Dalam jangka panjang, terkait dengan kebijakan pemekaran daerah dan lebih jauh lagi
kebijakan pembentukan pemerintah daerah hendaknya dapat diupayakan beberapa hal,
diantaranya:

Pengaturan mekanisme pembiayaan daerah otonom baru dalam masa transisi secara lebih
rinci dan terarah sesuai dengan landasan hukum yang memayunginya. Hal ini perlu
diperkuat juga oleh mekanisme pengawasan dan evaluasi terkait dengan dilaksanakannya
atau tidak mekanisme penganggaran sebelum APBD-DOB ditetapkan serta bantuan
pembiayaan selama masa transisi.

Mekanisme ini perlu didukung oleh rumusan penghitungan alokasi anggaran hingga APBDDOB terbentuk dan rumusan perhitungan bantuan pembiayaan selama masa transisi.
12

Rumusan Undang-Undang Pemekaran Daerah hendaknya disesuaikan dengan pola
pemekaran yang berlaku untuk masing-masing pemekaran daerah sehingga esensi
pemberian bantuan kepada daerah yang baru terbentuk dapat berjalan secara efektif dan
tidak tumpang tindih.
5. PENUTUP
Masa transisi tidak saja merupakan masa yang krusial bagi daerah hasil pemekaran
(daerah otonom baru) namun juga daerah. Bagi daerah induk masa transisi merupakan masa
untuk melakukan penyesuaian-penyesuaian terhadap sejumlah aspek penting baik dalam
pemerintahan maupun lebih luas lagi pembangunan daerah. Hal yang serupa juga krusial bagi
pemerintahan daerah otonom baru (DOB) namun dalam konteks yang berbeda dan lebih
kompleks. Hal ini tidak lain karena pemerintahan DOB berada dalam proses dan tahapan
membangun sistem pemerintahan baru dan melaksanakan pembangunan daerah baru.

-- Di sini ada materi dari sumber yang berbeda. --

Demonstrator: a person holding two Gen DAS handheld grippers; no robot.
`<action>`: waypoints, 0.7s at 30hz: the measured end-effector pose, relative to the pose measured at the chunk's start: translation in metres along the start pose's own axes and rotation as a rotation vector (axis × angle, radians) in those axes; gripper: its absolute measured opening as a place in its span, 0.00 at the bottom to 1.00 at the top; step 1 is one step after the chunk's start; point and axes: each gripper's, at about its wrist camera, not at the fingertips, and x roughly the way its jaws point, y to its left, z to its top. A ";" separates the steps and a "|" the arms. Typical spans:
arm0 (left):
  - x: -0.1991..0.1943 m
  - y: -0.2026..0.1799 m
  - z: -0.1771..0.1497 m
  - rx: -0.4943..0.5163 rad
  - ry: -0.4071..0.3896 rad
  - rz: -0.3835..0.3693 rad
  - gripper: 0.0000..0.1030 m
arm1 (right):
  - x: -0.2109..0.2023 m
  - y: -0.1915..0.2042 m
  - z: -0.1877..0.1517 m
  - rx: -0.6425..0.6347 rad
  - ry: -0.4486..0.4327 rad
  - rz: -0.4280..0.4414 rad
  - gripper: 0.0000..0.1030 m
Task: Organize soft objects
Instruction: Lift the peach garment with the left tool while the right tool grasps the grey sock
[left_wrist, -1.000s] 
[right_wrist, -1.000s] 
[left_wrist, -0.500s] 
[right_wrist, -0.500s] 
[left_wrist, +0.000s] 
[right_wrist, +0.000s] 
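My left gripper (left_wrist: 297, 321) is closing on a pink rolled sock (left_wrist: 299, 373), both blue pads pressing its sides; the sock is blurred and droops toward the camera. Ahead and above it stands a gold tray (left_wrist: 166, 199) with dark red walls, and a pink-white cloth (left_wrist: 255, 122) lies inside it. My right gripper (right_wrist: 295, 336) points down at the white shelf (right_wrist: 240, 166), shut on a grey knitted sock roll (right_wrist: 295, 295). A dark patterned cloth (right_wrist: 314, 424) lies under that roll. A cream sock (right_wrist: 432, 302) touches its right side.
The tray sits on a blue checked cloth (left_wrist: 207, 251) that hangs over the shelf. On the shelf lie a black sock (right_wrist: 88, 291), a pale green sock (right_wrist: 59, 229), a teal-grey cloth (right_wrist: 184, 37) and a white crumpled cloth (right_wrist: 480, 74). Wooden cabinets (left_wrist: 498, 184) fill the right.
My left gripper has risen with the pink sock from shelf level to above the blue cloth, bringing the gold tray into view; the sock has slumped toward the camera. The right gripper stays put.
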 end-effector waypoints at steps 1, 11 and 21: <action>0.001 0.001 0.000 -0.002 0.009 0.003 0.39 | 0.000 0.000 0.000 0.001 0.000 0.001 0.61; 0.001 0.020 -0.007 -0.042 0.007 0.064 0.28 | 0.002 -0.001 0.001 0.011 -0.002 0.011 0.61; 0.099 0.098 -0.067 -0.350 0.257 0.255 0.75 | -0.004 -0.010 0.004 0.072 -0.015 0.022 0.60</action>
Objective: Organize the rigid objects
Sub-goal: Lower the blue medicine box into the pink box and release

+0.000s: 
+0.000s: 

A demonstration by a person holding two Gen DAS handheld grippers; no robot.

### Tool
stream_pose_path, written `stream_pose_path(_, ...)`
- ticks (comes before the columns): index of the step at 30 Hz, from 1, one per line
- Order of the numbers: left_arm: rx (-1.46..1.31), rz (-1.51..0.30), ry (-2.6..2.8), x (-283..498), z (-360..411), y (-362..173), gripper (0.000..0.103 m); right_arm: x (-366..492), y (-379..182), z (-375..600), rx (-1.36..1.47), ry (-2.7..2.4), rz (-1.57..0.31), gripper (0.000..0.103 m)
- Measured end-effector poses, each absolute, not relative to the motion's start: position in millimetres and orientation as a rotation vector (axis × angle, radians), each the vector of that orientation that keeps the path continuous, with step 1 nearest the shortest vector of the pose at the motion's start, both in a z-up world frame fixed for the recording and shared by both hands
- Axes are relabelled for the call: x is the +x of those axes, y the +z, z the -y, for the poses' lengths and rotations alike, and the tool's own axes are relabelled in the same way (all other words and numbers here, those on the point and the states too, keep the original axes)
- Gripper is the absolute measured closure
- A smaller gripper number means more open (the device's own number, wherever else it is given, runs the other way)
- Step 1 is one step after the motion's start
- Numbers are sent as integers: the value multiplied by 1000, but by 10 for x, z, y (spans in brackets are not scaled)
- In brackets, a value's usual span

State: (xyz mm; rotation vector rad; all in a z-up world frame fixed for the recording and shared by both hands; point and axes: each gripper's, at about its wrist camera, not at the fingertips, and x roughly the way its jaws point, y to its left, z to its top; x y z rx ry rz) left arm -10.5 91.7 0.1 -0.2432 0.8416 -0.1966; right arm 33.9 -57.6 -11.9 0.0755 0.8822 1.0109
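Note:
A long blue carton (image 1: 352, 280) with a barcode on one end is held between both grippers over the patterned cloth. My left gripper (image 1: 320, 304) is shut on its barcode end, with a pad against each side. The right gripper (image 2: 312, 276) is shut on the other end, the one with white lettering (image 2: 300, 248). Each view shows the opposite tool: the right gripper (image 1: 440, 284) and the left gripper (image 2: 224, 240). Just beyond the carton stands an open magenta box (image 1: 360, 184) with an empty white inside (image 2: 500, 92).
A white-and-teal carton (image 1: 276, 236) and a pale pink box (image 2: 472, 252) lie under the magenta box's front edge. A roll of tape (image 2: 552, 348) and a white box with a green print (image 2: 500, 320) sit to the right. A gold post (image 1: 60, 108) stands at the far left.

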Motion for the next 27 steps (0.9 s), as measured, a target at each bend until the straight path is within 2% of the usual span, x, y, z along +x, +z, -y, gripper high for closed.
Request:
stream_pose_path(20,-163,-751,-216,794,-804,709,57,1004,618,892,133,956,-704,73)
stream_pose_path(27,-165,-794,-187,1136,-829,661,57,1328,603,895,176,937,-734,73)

Dengan demikian masa transisi merupakan masa yang krusial (bagi DOB) untuk menyusun dan
menbangun seluruh komponen pemerintahan dan pembangunan daerah sebagai suatu
daerah otonom baru, baik dari sisi kelembagaan, keuangan daerah, infrastruktur
pemerintahan dan pembangunan serta sumber daya manusia.

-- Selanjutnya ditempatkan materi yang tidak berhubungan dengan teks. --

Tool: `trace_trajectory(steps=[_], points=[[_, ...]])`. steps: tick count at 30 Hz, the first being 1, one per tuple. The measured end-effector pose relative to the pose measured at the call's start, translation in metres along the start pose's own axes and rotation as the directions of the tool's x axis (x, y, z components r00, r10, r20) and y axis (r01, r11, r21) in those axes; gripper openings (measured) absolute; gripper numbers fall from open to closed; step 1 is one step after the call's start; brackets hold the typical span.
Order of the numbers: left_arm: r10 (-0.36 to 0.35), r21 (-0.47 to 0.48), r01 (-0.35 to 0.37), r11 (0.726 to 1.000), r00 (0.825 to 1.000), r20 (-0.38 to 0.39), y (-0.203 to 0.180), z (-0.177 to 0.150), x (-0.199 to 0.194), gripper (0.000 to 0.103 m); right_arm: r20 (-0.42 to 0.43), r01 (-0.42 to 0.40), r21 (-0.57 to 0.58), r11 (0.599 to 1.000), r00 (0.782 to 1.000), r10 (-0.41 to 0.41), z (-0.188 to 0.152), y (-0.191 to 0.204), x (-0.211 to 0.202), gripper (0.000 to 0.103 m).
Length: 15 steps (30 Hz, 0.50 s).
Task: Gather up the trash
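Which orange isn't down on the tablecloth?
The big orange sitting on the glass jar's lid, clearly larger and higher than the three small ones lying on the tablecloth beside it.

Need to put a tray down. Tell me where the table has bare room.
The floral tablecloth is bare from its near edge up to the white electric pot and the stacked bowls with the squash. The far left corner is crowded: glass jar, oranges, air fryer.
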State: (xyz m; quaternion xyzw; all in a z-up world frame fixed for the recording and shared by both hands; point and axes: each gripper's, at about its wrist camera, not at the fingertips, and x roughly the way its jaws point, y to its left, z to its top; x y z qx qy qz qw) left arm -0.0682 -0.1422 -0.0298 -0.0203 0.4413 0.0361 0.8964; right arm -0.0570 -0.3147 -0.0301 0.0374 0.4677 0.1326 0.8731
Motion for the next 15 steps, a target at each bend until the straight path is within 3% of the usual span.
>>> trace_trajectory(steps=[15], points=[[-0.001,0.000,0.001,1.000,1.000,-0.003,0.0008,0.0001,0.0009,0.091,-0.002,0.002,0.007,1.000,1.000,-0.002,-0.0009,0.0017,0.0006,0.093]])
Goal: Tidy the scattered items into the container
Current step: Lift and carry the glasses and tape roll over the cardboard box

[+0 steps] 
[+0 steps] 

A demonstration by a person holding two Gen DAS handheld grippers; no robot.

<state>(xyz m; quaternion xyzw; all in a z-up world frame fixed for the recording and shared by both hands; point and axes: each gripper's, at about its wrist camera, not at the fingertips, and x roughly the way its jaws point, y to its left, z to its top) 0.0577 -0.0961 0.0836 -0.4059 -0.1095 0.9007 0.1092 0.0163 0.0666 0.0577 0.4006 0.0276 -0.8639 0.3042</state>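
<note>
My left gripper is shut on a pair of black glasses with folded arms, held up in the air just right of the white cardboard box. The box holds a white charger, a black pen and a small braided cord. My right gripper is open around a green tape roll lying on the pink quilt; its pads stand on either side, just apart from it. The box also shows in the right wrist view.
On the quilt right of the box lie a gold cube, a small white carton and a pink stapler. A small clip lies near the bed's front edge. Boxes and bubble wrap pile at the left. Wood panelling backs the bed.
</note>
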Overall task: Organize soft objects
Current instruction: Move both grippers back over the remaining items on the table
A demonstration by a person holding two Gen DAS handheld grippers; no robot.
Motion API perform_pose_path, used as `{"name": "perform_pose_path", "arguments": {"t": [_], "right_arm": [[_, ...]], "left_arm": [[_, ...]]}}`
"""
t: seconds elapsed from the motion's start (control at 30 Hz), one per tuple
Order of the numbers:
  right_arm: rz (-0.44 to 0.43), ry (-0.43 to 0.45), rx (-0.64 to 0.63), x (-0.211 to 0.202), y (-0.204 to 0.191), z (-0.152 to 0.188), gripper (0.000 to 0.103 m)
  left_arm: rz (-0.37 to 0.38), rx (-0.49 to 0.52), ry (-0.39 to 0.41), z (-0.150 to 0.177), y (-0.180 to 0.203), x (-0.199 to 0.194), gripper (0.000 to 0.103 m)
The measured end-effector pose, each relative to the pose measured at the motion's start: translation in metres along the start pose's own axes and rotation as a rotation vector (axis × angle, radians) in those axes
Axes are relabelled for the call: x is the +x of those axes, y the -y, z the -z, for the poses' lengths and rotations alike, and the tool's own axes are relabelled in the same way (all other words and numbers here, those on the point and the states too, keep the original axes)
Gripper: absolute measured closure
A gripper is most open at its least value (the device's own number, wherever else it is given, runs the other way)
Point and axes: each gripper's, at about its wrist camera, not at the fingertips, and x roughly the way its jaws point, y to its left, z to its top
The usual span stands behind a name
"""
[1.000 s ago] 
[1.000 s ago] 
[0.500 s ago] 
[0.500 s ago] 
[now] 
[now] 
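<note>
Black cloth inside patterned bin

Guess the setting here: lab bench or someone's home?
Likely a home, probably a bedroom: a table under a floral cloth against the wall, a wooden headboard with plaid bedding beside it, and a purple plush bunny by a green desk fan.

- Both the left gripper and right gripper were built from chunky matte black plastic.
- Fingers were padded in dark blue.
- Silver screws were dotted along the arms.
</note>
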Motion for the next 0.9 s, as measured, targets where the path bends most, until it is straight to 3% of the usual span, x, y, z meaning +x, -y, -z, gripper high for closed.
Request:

Oleh karena itu, skema dan mekanisme pembiayaan selama masa transisi pemekaran
daerah perlu dirumuskan dan dilaksanakan secara efektif baik dalam konteks penganggaran
sebelum ditetapkannya APBD daerah otonom baru maupun pembiayaan selama mas transisi
setelah daerah otonom baru resmi terbentuk. Selain itu mekanisme dan skema yang
diterapkan harus dapat menjamin bahwa aliran pembiayaan sesuai dengan esensi dari
pembiayaan bantuan dan pembiayaan masa transisi dimaksud.